Educating yourself about betrayal is just like everything else in the healing process: a marathon not a sprint. Nevertheless, many of the betrayed partners I treat tell me almost immediately that they have read everything there is to read about sexual addiction and partner trauma, and they know all there is to know about these topics.
I do believe that they have read a lot, but I do not believe that they know very much because almost 100 percent of the time they do not. Moreover, the partners who come in and have done tons of reading and searching for information are often in worse shape in terms of trauma symptoms than the partners who have sought out much less information. This may seem counterintuitive, especially since I am suggesting that you want to spend time educating yourself. So what gives here?

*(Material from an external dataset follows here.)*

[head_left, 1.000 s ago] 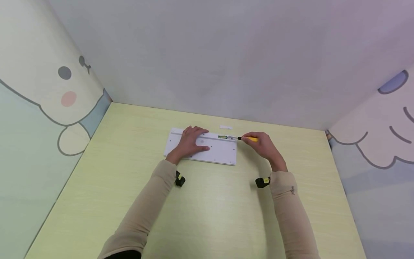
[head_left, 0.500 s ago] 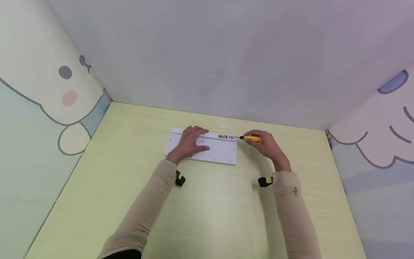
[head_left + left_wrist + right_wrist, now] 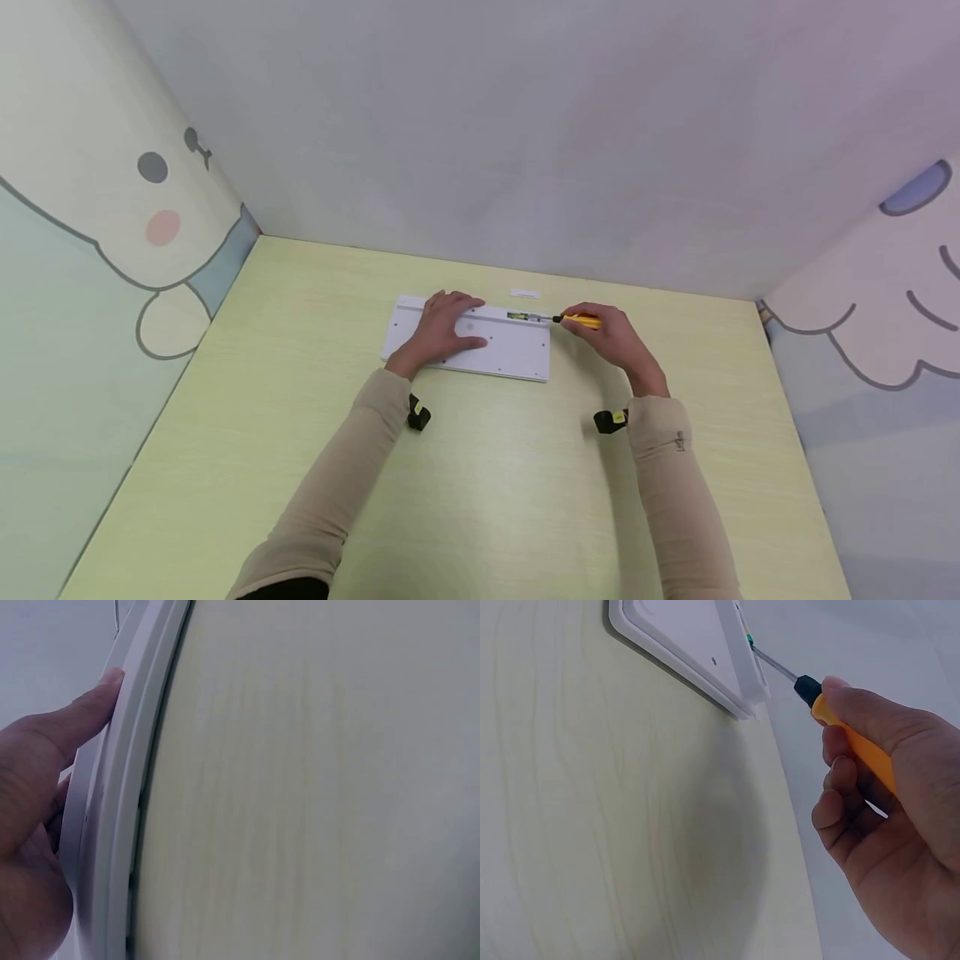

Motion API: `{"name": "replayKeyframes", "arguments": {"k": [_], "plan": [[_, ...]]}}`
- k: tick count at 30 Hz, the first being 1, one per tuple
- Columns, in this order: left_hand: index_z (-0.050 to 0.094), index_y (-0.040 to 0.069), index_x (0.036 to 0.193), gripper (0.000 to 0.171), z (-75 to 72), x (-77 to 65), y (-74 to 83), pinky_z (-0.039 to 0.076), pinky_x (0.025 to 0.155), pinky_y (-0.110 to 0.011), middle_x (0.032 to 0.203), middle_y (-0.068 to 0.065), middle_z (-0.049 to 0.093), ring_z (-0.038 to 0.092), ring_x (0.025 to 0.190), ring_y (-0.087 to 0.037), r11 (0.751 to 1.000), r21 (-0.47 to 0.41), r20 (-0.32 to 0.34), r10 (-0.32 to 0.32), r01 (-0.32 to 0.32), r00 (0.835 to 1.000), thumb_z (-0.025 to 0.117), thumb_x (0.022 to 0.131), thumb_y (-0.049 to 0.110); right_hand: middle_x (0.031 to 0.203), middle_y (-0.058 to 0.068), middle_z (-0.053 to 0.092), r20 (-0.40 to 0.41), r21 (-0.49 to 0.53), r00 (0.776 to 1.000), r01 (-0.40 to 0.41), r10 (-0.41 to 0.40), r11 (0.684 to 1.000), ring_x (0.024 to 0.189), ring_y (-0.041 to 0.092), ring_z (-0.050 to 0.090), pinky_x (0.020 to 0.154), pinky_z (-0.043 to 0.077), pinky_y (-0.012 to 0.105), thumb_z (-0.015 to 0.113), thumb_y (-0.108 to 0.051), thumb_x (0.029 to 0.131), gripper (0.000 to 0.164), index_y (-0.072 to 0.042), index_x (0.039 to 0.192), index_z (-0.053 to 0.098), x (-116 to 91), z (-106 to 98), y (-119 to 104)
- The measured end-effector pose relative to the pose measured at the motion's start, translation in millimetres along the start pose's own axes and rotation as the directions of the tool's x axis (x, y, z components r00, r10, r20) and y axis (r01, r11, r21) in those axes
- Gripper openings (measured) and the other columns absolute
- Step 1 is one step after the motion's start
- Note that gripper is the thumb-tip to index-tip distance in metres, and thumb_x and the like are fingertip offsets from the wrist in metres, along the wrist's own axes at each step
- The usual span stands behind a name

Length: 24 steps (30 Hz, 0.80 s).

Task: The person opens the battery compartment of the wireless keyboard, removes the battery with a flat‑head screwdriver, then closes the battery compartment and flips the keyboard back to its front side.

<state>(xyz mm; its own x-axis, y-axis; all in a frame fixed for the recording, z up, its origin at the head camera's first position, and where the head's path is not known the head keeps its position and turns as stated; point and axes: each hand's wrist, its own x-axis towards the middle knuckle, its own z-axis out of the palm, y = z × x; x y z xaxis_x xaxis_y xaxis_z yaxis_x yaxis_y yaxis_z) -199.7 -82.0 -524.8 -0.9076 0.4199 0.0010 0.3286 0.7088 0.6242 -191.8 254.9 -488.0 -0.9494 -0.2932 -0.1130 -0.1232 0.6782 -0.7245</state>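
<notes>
A white keyboard lies underside up on the table, with small dark screw spots across it. In its raised back strip an open battery compartment shows a green battery. My left hand rests spread on the keyboard's left half; in the left wrist view its thumb lies along the white surface. At the right end, my right hand pinches a screwdriver with a yellow handle and black collar. The screwdriver's metal shaft reaches into the compartment; its very tip is hidden.
A small white battery cover lies behind the keyboard. The pale wood-grain table meets a grey wall at its back. Panels with cartoon drawings flank both sides.
My right hand shifted slightly right with the screwdriver, then came back left toward the compartment. My left hand and the keyboard stay put.
</notes>
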Motion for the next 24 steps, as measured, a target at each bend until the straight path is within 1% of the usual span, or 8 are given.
{"name": "replayKeyframes", "arguments": {"k": [4, 11, 19, 24], "plan": [[0.053, 0.019, 0.147, 0.072, 0.0, 0.5, 0.3, 0.009, 0.134, -0.049, 0.146, -0.008, 0.055, 0.043, 0.145, -0.029, 1.000, 0.004, -0.001, 0.000, 0.000, 1.000, 0.081, 0.085, 0.045, 0.119, 0.009, 0.071, 0.003, 0.022, 1.000, -0.013, 0.013, 1.000, 0.095, 0.024, 0.055, 0.079, 0.047, 0.031, 0.065, -0.046, 0.098, 0.037, -0.016, 0.118, 0.073, 1.2, 0.7, 1.8], [0.053, 0.019, 0.147, 0.072, -0.8, 0.5, 2.2, 0.010, 0.134, -0.049, 0.146, -0.008, 0.055, 0.044, 0.145, -0.029, 1.000, 0.008, 0.001, 0.000, 0.000, 1.000, 0.080, 0.085, 0.045, 0.124, 0.009, 0.073, 0.008, 0.046, 0.999, -0.037, 0.036, 0.998, 0.106, 0.025, 0.062, 0.089, 0.049, 0.034, 0.064, -0.046, 0.099, 0.039, -0.014, 0.118, 0.075, 2.8, 0.9, 4.1], [0.053, 0.020, 0.147, 0.072, -2.0, 0.0, 2.4, 0.010, 0.134, -0.049, 0.147, -0.008, 0.055, 0.043, 0.145, -0.029, 1.000, 0.014, 0.004, -0.007, 0.006, 1.000, 0.080, 0.086, 0.046, 0.123, 0.010, 0.073, 0.003, 0.056, 0.999, -0.049, 0.049, 0.997, 0.107, 0.026, 0.064, 0.090, 0.051, 0.035, 0.064, -0.046, 0.099, 0.041, -0.012, 0.119, 0.075, 4.1, 1.8, 7.4], [0.052, 0.019, 0.148, 0.073, -1.8, -0.1, 3.3, 0.009, 0.134, -0.049, 0.148, -0.008, 0.054, 0.043, 0.146, -0.029, 1.000, 0.007, 0.016, -0.019, 0.018, 1.000, 0.080, 0.086, 0.045, 0.123, 0.012, 0.073, -0.012, 0.055, 0.999, -0.038, 0.039, 0.998, 0.106, 0.026, 0.064, 0.089, 0.052, 0.035, 0.063, -0.044, 0.100, 0.040, -0.011, 0.119, 0.075, 3.3, 1.2, 4.8]]}}
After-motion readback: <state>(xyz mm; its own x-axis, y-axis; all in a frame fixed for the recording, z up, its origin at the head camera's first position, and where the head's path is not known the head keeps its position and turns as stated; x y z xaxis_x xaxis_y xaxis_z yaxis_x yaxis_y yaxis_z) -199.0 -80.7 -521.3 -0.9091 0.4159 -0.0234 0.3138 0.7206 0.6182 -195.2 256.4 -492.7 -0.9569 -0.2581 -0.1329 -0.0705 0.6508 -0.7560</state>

The reality is that you can only take in and truly absorb and understand a certain amount of new information in any given timeframe. If you flood yourself with book after book in one big rush, you get some head knowledge, but you don’t get the experiential, whole-self learning where you truly absorb, chew on, and let the information change you.
Betrayed partners often feel so lost and unmoored that books provide an anchor. Books are a place to go to understand what is happening, to discover language that describes the experience, and to identify what to do next. It can be tempting to believe that if a little information is helpful then more would be even better. But too much information means you aren’t absorbing it and are unable to really use it.

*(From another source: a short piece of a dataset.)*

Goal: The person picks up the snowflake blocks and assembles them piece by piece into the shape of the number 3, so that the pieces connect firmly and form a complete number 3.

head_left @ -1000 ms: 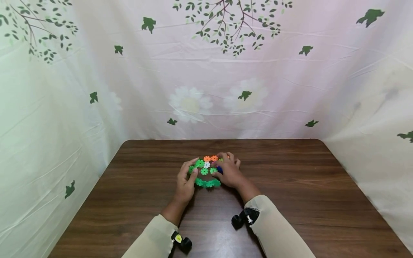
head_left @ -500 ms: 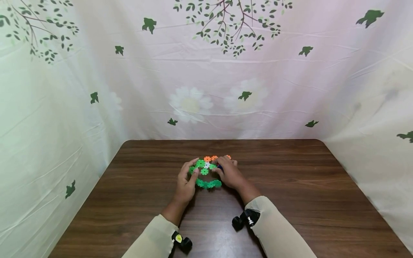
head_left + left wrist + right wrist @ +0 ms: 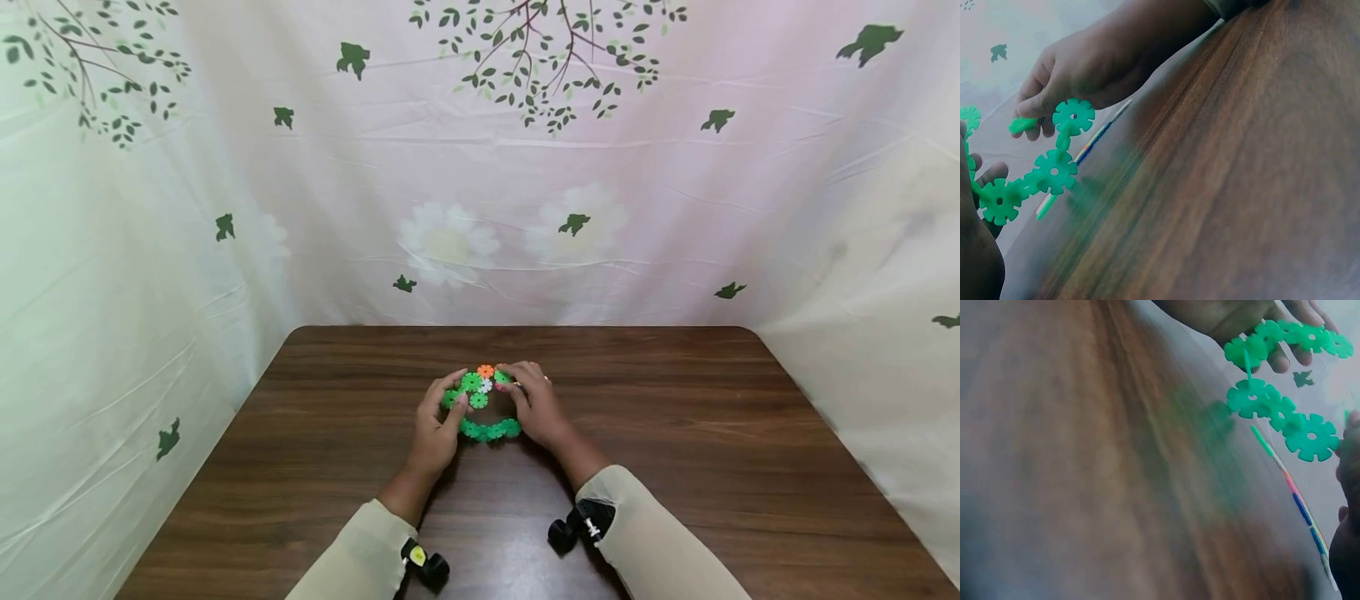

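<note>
A curved chain of interlocking green snowflake discs [image 3: 489, 430] is held up between both hands. My left hand [image 3: 435, 429] grips its left side, thumb in front and fingers behind, as the right wrist view also shows. My right hand [image 3: 542, 407] pinches a green disc [image 3: 502, 377] at the chain's other end; in the left wrist view thumb and fingertips close on that disc edge-on [image 3: 1022, 125]. Behind the chain, an orange disc [image 3: 486, 371] and a white disc [image 3: 485, 385] show. Part of the chain is hidden by the fingers.
A row of coloured discs [image 3: 1302, 509] lies flat on the brown wooden table [image 3: 675, 433] beyond the chain, partly hidden by the hands in the head view. A printed curtain [image 3: 480, 167] hangs behind and at both sides. Black wrist cameras [image 3: 562, 536] hang below the sleeves.
My right hand has drawn the chain's right end away from me and pinches a green disc there. It now hides more of the coloured row. My left hand keeps its grip.
</note>
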Demonstrator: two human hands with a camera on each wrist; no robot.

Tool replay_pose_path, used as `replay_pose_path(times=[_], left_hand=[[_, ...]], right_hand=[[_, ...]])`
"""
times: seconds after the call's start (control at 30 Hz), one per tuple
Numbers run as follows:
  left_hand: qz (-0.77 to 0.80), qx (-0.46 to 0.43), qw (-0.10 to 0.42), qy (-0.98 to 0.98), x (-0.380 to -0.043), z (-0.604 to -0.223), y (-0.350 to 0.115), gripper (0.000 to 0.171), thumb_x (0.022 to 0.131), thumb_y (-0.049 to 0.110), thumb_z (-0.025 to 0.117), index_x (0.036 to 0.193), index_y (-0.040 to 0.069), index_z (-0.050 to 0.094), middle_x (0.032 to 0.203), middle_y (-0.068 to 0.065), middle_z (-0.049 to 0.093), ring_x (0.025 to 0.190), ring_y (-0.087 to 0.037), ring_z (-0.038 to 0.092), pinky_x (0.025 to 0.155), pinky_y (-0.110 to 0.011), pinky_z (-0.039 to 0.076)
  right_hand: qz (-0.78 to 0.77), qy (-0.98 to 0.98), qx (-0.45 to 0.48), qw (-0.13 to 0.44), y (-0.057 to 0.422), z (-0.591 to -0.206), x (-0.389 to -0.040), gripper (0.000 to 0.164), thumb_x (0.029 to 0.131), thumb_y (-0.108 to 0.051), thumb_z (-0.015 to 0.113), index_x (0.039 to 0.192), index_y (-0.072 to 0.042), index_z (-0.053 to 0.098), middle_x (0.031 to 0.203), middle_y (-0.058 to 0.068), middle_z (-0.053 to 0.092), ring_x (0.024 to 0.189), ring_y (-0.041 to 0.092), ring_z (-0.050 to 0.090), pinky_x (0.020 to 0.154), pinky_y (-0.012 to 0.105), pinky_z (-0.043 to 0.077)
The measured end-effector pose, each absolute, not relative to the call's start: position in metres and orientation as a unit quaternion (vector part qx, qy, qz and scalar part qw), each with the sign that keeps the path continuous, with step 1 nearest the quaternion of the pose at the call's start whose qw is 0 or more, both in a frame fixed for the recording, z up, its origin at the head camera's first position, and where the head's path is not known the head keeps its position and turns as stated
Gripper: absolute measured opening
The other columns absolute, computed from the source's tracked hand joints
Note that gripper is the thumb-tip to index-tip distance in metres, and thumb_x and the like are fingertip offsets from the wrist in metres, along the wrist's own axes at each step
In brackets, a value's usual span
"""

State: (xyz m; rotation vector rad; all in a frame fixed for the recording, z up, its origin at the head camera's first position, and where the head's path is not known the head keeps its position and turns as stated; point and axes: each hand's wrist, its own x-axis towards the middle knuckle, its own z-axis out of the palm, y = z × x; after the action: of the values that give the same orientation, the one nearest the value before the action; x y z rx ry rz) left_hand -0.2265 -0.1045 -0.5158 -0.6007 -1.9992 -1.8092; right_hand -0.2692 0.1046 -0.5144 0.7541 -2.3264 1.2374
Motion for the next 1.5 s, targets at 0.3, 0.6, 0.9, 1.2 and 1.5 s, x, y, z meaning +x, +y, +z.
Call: replay_pose_path(times=[0.3, 0.6, 0.9, 1.2, 1.5], left_hand=[[-0.642, -0.215, 0.196, -0.710, -0.228, -0.516, -0.105, 0.038, 0.112, 0.003, 0.057, 0.149, -0.002, 0.060, 0.127, -0.026, 0.062, 0.091, -0.042, 0.066, 0.086, -0.025, 0.057], [-0.644, -0.211, 0.185, -0.712, -0.226, -0.515, -0.105, 0.038, 0.112, 0.003, 0.058, 0.148, -0.006, 0.060, 0.128, -0.027, 0.061, 0.091, -0.037, 0.068, 0.086, -0.027, 0.059], [-0.630, -0.224, 0.189, -0.720, -0.224, -0.513, -0.105, 0.038, 0.112, 0.002, 0.056, 0.148, -0.006, 0.060, 0.127, -0.026, 0.064, 0.092, -0.032, 0.069, 0.088, -0.026, 0.058], [-0.631, -0.238, 0.188, -0.714, -0.224, -0.514, -0.105, 0.038, 0.111, 0.000, 0.055, 0.149, -0.008, 0.058, 0.129, -0.027, 0.062, 0.093, -0.038, 0.067, 0.089, -0.026, 0.058], [-0.619, -0.269, 0.215, -0.706, -0.227, -0.517, -0.105, 0.041, 0.108, -0.008, 0.056, 0.149, -0.011, 0.059, 0.134, -0.028, 0.064, 0.100, -0.031, 0.066, 0.091, -0.023, 0.057]], right_hand=[[0.494, -0.799, 0.285, 0.190, 0.104, -0.510, -0.262, 0.030, 0.111, -0.001, 0.057, 0.138, 0.004, 0.070, 0.129, 0.020, 0.072, 0.124, 0.038, 0.066, 0.101, 0.051, 0.057], [0.466, -0.793, 0.318, 0.228, 0.099, -0.509, -0.259, 0.030, 0.106, 0.004, 0.063, 0.135, 0.002, 0.071, 0.122, 0.018, 0.071, 0.118, 0.035, 0.066, 0.095, 0.044, 0.058], [0.460, -0.798, 0.315, 0.229, 0.095, -0.505, -0.253, 0.028, 0.106, 0.000, 0.065, 0.133, 0.005, 0.070, 0.120, 0.017, 0.071, 0.115, 0.039, 0.066, 0.094, 0.053, 0.057], [0.478, -0.785, 0.316, 0.235, 0.092, -0.502, -0.251, 0.024, 0.102, 0.002, 0.070, 0.126, 0.006, 0.071, 0.113, 0.015, 0.072, 0.109, 0.031, 0.068, 0.091, 0.055, 0.059], [0.485, -0.780, 0.316, 0.238, 0.091, -0.502, -0.250, 0.023, 0.101, 0.003, 0.071, 0.124, 0.005, 0.072, 0.113, 0.013, 0.073, 0.107, 0.030, 0.068, 0.090, 0.053, 0.059]])
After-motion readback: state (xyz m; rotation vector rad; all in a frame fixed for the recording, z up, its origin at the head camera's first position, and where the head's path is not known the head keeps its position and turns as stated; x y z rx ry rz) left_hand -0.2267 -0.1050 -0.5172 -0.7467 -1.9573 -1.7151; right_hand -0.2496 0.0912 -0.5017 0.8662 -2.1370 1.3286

You also need to understand that your headspace will be in different places as you walk the path of healing. So information you read today will mean one thing, but a month from now it might mean something completely different. You will receive and process information differently at each step of the process. Sometimes it is helpful to have a preview of what is ahead so you can keep the big picture in mind, but each step requires its own information, knowledge, and understanding, and it’s impossible to just take the steps intellectually. You must experientially come to that part of the path and then learn how to walk it – and this best occurs slowly and deliberately.
So please pace yourself as you read, attend workshops, and engage in different ways of learning. Slower is actually faster in this situation. If you give yourself the time it really takes to chew on, absorb, experiment with, and internalize new information, skills, and tools, you will end up farther ahead in the end.